Assigned task ▸
Take the lines below from the one with "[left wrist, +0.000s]" through the one with "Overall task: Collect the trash" and print only them, exactly. Don't print the pictures.

Information shown ▸

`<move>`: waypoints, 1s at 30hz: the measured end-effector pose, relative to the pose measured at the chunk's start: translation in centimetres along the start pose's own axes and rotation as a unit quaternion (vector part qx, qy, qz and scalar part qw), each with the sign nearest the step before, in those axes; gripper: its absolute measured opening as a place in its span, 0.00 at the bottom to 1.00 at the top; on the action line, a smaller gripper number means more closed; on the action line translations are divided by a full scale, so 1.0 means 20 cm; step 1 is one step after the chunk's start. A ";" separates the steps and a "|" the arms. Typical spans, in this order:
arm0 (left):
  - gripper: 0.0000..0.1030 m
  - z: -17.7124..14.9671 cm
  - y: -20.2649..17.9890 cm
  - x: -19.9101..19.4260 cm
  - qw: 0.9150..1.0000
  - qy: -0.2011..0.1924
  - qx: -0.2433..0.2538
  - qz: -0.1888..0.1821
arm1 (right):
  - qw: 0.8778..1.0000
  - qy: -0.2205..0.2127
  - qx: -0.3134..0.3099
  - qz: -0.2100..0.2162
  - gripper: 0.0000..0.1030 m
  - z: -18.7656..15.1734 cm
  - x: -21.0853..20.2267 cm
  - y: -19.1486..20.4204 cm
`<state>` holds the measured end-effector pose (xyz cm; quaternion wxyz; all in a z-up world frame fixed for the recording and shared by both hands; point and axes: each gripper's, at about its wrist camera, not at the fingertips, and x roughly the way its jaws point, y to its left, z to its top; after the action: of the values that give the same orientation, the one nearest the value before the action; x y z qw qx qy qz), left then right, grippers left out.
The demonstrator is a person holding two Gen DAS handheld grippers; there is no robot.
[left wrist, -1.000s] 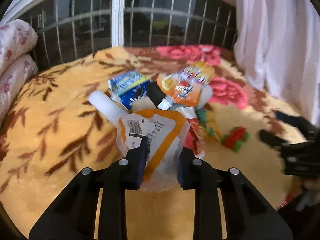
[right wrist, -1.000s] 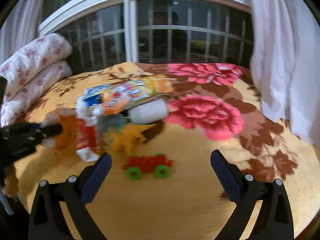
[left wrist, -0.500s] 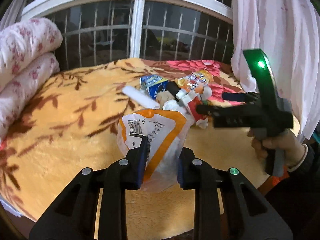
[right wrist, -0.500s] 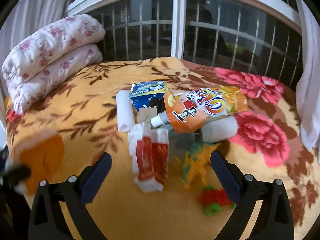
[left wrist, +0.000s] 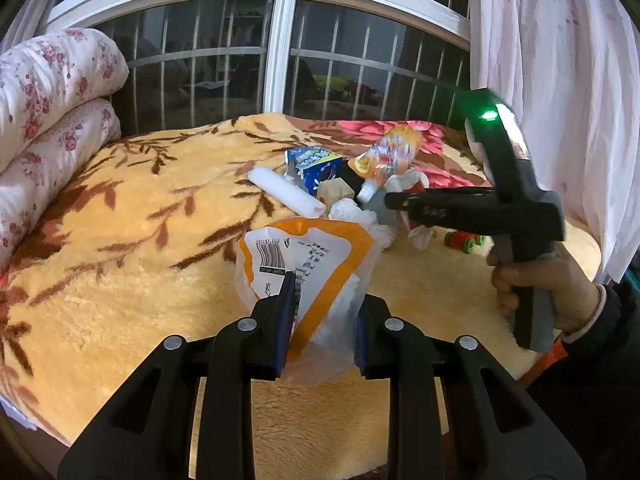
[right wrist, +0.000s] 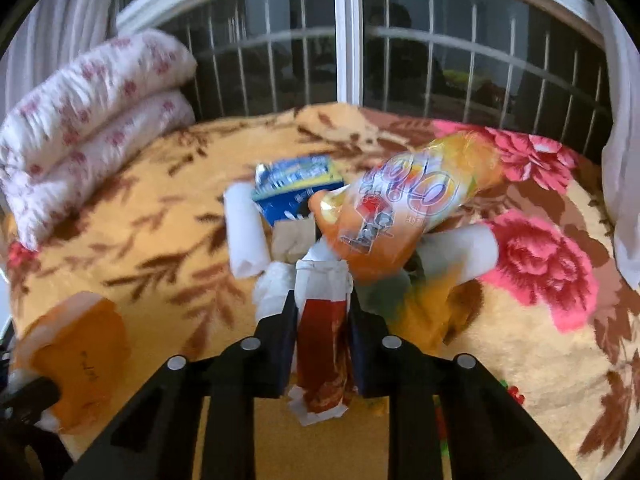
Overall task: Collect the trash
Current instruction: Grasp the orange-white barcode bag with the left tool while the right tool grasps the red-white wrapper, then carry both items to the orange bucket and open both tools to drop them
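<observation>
The red and white wrapper (right wrist: 322,344) is the piece of trash in hand now: it is a flat, creased packet, white at the top edge and dark red below, and it sits between the two fingers of the right gripper (right wrist: 322,312), which are closed on it at the near edge of the trash pile (left wrist: 344,188). I judge that it is held by its middle so that it can come away from the pile without pulling the neighbours. The left gripper (left wrist: 324,308) is closed on an orange and white bag (left wrist: 304,264), which has a barcode and small print on its white panel and stands open at the top; it hangs in front of the pile, nearer to the camera, probably as the container for the collected pieces. Behind the wrapper in the pile lie an orange snack pouch (right wrist: 404,216) with cartoon print, a blue carton (right wrist: 296,188), a white roll (right wrist: 244,236) to the left of it, and some crumpled white paper (left wrist: 360,220). A small red toy with green wheels (left wrist: 464,240) rests to the right of the pile. Everything lies on a bed with a yellow flowered blanket (left wrist: 140,240); to the left of the pile there is folded floral bedding (left wrist: 52,120), and behind it a barred window (left wrist: 280,52).
</observation>
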<state>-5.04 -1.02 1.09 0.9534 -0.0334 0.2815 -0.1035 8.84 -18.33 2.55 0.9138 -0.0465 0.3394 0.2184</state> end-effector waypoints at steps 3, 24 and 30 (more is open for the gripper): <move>0.24 0.00 -0.02 -0.03 1.000 -0.011 0.003 -0.005 | 0.998 -0.037 0.018 0.055 0.22 -0.01 -0.15 -0.03; 0.23 -0.30 -0.39 -0.44 0.983 0.049 0.069 -0.161 | 0.989 0.073 0.036 0.122 0.24 -0.87 -0.81 0.01; 0.24 -0.51 -0.47 -0.42 0.973 0.115 0.110 -0.170 | 0.978 0.159 0.072 0.118 0.25 -1.11 -0.69 0.00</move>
<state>-19.17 -8.41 -1.91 0.8811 0.0363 0.3662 -0.2970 -13.79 -28.60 -5.48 0.8171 0.0253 0.4980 0.2892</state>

Exercise response ▸
[left wrist, +0.000s] 
[right wrist, +0.000s] 
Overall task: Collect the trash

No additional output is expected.